▶ [Exercise directions]:
The listing below needs to be copied in full, exactly.
*** Source material ***
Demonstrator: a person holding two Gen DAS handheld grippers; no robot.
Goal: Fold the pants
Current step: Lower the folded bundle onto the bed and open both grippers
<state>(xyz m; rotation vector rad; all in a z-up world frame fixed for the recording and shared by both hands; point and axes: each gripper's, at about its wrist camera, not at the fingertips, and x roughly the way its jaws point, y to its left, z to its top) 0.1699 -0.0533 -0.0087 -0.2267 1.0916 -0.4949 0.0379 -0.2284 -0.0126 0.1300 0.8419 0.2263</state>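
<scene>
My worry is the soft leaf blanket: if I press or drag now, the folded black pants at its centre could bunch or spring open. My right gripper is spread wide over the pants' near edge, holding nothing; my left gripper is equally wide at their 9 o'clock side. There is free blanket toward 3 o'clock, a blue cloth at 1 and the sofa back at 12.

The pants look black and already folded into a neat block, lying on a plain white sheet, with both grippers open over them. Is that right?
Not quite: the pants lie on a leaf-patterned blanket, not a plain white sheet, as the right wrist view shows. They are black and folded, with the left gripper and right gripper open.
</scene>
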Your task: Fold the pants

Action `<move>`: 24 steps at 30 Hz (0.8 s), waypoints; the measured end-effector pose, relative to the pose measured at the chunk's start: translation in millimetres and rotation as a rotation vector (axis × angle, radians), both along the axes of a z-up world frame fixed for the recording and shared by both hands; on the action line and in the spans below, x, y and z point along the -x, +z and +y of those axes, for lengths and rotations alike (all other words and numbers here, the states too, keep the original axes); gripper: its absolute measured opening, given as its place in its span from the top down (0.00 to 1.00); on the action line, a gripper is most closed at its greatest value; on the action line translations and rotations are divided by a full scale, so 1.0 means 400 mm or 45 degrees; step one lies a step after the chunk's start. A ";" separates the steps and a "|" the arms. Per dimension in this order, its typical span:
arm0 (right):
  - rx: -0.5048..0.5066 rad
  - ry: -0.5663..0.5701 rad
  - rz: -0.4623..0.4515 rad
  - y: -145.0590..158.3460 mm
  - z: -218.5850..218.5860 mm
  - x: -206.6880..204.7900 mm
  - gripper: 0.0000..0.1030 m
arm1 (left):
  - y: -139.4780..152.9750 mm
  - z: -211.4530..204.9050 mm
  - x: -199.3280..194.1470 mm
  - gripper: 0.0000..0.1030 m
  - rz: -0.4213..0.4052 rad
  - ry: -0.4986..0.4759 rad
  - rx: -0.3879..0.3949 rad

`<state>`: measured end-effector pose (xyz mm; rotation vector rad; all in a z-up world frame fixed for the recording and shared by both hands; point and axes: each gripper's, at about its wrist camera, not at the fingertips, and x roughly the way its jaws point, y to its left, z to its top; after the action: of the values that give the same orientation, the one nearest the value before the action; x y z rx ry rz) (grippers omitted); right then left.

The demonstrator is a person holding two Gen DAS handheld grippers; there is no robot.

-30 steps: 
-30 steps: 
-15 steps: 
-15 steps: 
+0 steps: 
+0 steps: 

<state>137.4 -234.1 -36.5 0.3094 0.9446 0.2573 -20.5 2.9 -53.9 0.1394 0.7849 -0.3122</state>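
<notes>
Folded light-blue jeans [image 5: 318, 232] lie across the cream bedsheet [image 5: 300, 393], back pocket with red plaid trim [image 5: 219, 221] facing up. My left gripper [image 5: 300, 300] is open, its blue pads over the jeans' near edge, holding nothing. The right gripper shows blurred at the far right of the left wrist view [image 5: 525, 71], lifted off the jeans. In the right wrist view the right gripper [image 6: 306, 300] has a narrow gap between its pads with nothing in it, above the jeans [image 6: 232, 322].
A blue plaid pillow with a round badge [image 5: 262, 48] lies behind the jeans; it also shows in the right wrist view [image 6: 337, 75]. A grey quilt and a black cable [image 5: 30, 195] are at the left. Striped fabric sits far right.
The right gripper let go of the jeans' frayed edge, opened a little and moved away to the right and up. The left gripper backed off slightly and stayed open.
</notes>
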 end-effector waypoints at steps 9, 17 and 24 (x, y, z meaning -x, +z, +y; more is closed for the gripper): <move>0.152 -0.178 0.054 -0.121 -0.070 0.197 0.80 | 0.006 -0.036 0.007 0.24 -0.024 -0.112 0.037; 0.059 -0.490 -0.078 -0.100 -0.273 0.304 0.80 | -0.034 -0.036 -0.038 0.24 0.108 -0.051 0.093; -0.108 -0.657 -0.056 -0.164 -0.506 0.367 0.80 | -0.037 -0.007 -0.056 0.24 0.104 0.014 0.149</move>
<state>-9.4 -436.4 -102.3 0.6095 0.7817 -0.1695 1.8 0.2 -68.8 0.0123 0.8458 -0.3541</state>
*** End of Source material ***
▶ [Result of the task]:
Demonstrator: a person holding two Gen DAS handheld grippers; no robot.
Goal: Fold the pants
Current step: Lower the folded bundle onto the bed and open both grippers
<state>(xyz m; rotation vector rad; all in a z-up world frame fixed for the recording and shared by both hands; point and axes: each gripper's, at about its wrist camera, not at the fingertips, and x roughly the way its jaws point, y to its left, z to its top) 0.1699 -0.0533 -0.0087 -0.2267 1.0916 -0.4949 0.0379 -0.2284 -0.0126 0.1300 0.8419 0.2263</state>
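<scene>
My worry is the soft leaf blanket: if I press or drag now, the folded black pants at its centre could bunch or spring open. My right gripper is spread wide over the pants' near edge, holding nothing; my left gripper is equally wide at their 9 o'clock side. There is free blanket toward 3 o'clock, a blue cloth at 1 and the sofa back at 12.

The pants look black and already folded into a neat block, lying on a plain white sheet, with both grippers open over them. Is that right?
Not quite: the pants lie on a leaf-patterned blanket, not a plain white sheet, as the right wrist view shows. They are black and folded, with the left gripper and right gripper open.
</scene>
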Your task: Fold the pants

Action `<move>`: 24 steps at 30 Hz (0.8 s), waypoints; the measured end-effector pose, relative to the pose measured at the chunk's start: translation in millimetres and rotation as a rotation vector (axis × angle, radians), both along the axes of a z-up world frame fixed for the recording and shared by both hands; on the action line and in the spans below, x, y and z point along the -x, +z and +y of those axes, for lengths and rotations alike (all other words and numbers here, the states too, keep the original axes); gripper: its absolute measured opening, given as its place in its span from the top down (0.00 to 1.00); on the action line, a gripper is most closed at its greatest value; on the action line translations and rotations are divided by a full scale, so 1.0 means 400 mm or 45 degrees; step one lies a step after the chunk's start. A ";" separates the steps and a "|" the arms. Per dimension in this order, its typical span:
arm0 (right):
  - rx: -0.5048..0.5066 rad
  - ry: -0.5663..0.5701 rad
  - rz: -0.4623..0.4515 rad
  - y: -145.0590..158.3460 mm
  - z: -218.5850..218.5860 mm
  - x: -206.6880..204.7900 mm
  - gripper: 0.0000..0.1030 m
arm1 (left):
  - y: -139.4780..152.9750 mm
  - z: -211.4530..204.9050 mm
  - x: -199.3280..194.1470 mm
  - gripper: 0.0000..0.1030 m
  - rz: -0.4213..0.4052 rad
  - ry: -0.4986..0.4759 rad
  - rx: -0.3879..0.3949 rad

`<state>`: measured end-effector pose (xyz mm; rotation vector rad; all in a z-up world frame fixed for the recording and shared by both hands; point and axes: each gripper's, at about its wrist camera, not at the fingertips, and x roughly the way its jaws point, y to its left, z to its top; after the action: of the values that give the same orientation, the one nearest the value before the action; x y z rx ry rz) (grippers omitted); right then left.

The demonstrator is a person holding two Gen DAS handheld grippers; there is no robot.

-30 steps: 
-30 steps: 
-15 steps: 
-15 steps: 
+0 steps: 
+0 steps: 

<state>137.4 -234.1 -36.5 0.3094 0.9446 0.2573 -20.5 2.9 -53.9 0.1394 0.7849 -0.3122</state>
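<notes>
Folded light-blue jeans [image 5: 318, 232] lie across the cream bedsheet [image 5: 300, 393], back pocket with red plaid trim [image 5: 219, 221] facing up. My left gripper [image 5: 300, 300] is open, its blue pads over the jeans' near edge, holding nothing. The right gripper shows blurred at the far right of the left wrist view [image 5: 525, 71], lifted off the jeans. In the right wrist view the right gripper [image 6: 306, 300] has a narrow gap between its pads with nothing in it, above the jeans [image 6: 232, 322].
A blue plaid pillow with a round badge [image 5: 262, 48] lies behind the jeans; it also shows in the right wrist view [image 6: 337, 75]. A grey quilt and a black cable [image 5: 30, 195] are at the left. Striped fabric sits far right.
The right gripper let go of the jeans' frayed edge, opened a little and moved away to the right and up. The left gripper backed off slightly and stayed open.
</notes>
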 end-effector waypoints at steps 9, 17 and 24 (x, y, z meaning -x, +z, +y; more is closed for the gripper): <move>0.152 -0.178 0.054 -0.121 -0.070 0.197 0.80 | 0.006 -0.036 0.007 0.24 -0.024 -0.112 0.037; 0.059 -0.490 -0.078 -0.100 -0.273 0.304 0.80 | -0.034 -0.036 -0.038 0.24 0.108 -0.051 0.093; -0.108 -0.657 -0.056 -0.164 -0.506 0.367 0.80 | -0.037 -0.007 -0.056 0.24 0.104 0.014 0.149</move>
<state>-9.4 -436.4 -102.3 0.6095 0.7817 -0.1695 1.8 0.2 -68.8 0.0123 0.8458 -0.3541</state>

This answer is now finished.